The individual nodules of cave popcorn range in size from 5 to 20 mm and may be decorated by other speleothems, especially aragonite needles or frostwork. The nodules tend to grow in clusters on bedrock or the sides of other speleothems. These clusters may terminate suddenly in either an upward or downward direction, forming a stratographic layer. When they terminate in a downward direction, they may appear as flat bottomed formations known as trays.
Individual nodes of popcorn can assume a variety of shapes from round to flattened ear or button like shapes.
The color of cave popcorn is usually white, but various other colors are possible depending on the composition.

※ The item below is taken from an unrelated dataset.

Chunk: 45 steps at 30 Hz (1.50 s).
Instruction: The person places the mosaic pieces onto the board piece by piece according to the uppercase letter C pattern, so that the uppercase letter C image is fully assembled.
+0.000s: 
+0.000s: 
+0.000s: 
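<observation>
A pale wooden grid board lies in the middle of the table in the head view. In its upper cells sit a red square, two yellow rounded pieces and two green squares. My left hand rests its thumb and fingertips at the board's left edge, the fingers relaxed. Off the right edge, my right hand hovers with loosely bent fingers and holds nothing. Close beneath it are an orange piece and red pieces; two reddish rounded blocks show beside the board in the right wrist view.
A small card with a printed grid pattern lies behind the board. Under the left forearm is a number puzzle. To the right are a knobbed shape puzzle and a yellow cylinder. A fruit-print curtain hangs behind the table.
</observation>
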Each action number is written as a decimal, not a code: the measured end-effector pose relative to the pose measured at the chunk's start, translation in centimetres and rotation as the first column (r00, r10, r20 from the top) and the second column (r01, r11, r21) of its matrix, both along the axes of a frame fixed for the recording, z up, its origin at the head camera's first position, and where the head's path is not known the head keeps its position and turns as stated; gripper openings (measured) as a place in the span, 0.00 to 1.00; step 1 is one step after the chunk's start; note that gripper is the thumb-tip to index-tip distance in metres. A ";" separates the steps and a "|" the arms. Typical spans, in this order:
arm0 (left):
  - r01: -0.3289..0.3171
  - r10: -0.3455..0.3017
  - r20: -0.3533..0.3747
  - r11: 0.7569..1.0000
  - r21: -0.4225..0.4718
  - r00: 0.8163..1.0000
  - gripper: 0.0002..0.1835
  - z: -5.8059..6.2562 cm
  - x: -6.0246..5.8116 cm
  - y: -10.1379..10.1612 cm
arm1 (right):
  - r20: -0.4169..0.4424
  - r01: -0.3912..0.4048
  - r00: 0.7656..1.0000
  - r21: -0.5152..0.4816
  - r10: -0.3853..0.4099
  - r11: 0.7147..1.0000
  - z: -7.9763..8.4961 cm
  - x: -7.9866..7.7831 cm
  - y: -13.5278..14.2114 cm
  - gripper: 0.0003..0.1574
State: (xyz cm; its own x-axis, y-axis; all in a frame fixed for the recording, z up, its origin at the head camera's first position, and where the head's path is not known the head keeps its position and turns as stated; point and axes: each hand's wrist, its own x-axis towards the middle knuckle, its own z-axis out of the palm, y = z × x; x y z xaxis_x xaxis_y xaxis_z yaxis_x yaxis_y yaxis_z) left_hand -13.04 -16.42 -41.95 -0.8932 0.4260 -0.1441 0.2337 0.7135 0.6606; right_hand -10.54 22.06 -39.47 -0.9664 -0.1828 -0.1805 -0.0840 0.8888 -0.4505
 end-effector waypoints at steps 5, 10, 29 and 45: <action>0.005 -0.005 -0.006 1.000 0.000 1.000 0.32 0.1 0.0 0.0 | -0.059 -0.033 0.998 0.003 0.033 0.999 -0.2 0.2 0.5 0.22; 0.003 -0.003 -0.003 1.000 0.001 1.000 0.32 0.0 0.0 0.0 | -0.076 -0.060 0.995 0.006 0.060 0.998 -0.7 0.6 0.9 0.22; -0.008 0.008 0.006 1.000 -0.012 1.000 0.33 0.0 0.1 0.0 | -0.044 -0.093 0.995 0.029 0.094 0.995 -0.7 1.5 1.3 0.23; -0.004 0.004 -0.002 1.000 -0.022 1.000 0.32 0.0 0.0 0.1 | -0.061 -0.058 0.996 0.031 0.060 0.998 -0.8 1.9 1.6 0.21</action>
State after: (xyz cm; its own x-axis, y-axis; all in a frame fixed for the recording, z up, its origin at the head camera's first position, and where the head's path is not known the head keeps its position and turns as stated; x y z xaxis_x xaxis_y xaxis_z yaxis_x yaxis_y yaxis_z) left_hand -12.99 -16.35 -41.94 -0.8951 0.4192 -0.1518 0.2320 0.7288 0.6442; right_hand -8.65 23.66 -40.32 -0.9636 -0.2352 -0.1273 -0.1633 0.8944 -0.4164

Cave popcorn can form by precipitation. Water seeping through limestone walls or splashing onto them leaves deposits when CO2 loss causes its minerals to precipitate. When formed in this way, the resultant nodules have the characteristics of small balls of flowstone.
Cave popcorn can also form by evaporation in which case it is chalky and white like edible popcorn. In the right conditions, evaporative cave popcorn may grow on the windward side of the surface to which it is attached or appear on the edges of projecting surfaces.
Popcorn can also occur on concrete structures outside the cave environment; these are classified as calthemite coralloids. Calthemite coralloids also occur in "artificial caves", such as mines, railways or vehicle tunnels where there is a source of lime, mortar or cement from which the calcium ions can be leached.
Coralloids can form by a number of different methods in caves; however, the most common form on concrete is created when a hyperalkaline solution seeps from fine cracks. Due to solution evaporation, deposition of calcium carbonate occurs before any drop can form. The resulting coralloids are small and chalky with a cauliflower appearance.